-- Opening Marker --

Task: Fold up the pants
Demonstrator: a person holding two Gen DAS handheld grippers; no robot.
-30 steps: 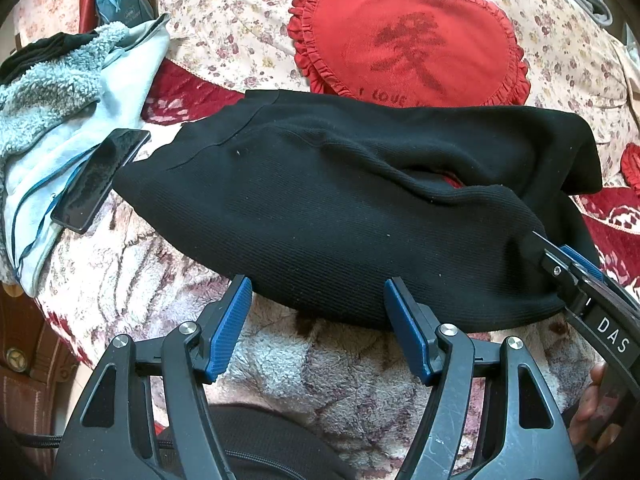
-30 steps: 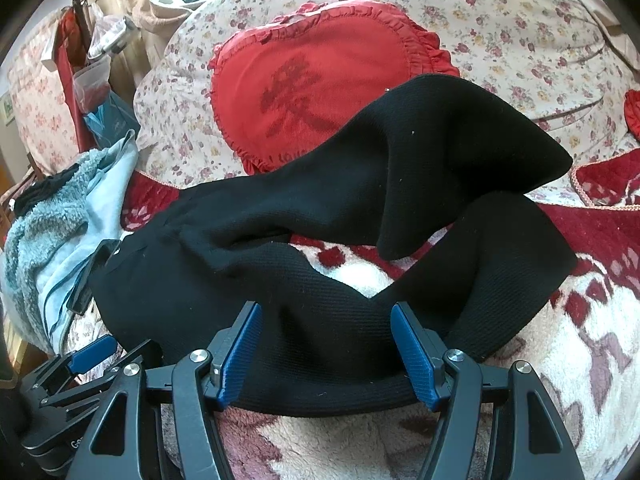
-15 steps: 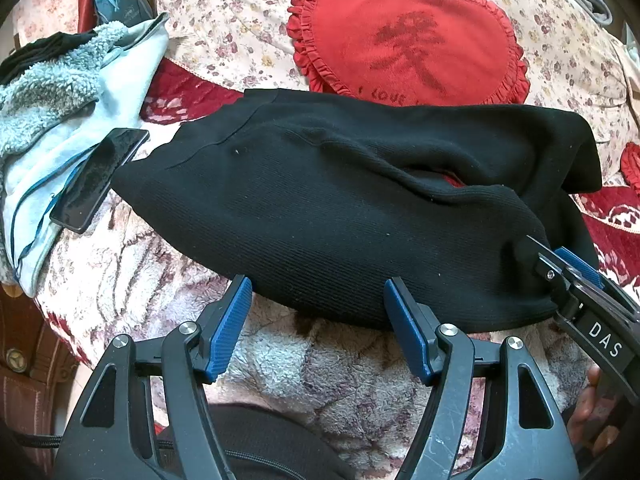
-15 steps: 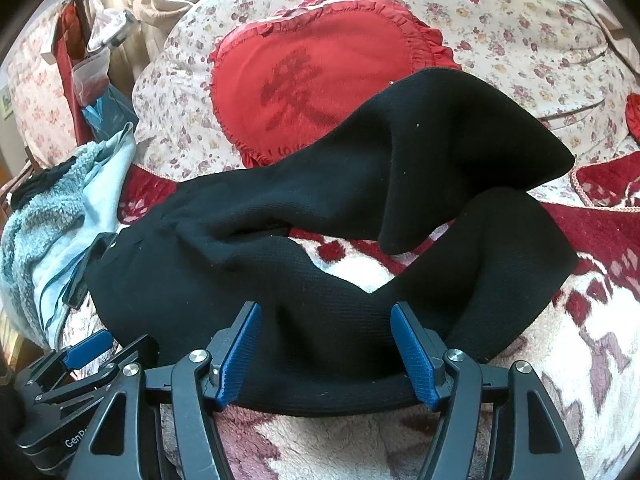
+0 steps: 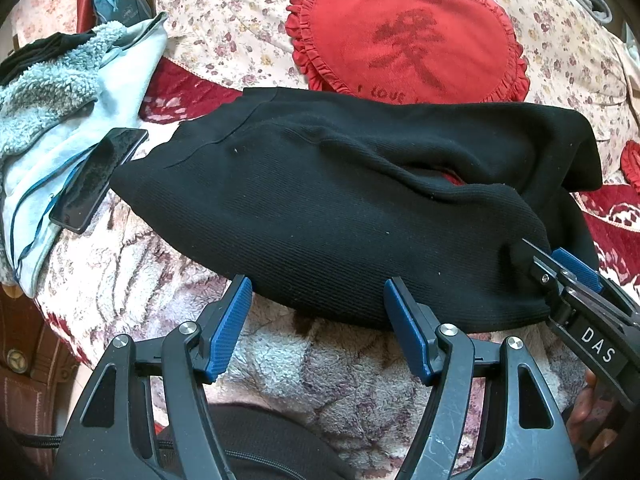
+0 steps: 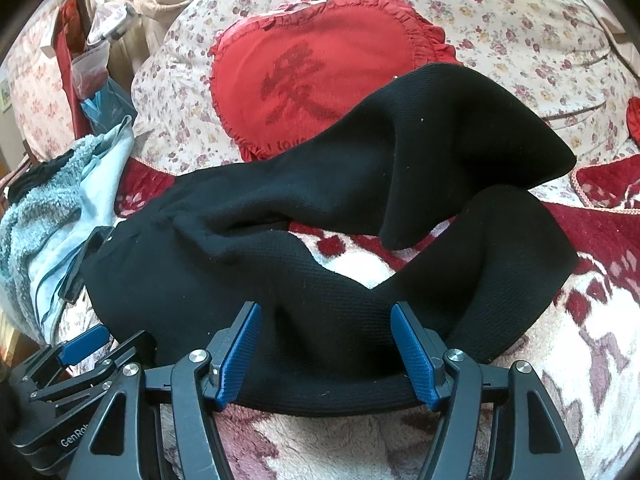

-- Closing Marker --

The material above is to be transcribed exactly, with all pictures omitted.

▸ **EXPECTED ANSWER**
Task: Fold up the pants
Demonstrator: a person holding two Gen DAS handheld grippers; no robot.
-30 steps: 
-30 steps: 
-15 steps: 
-15 steps: 
+0 steps: 
+0 steps: 

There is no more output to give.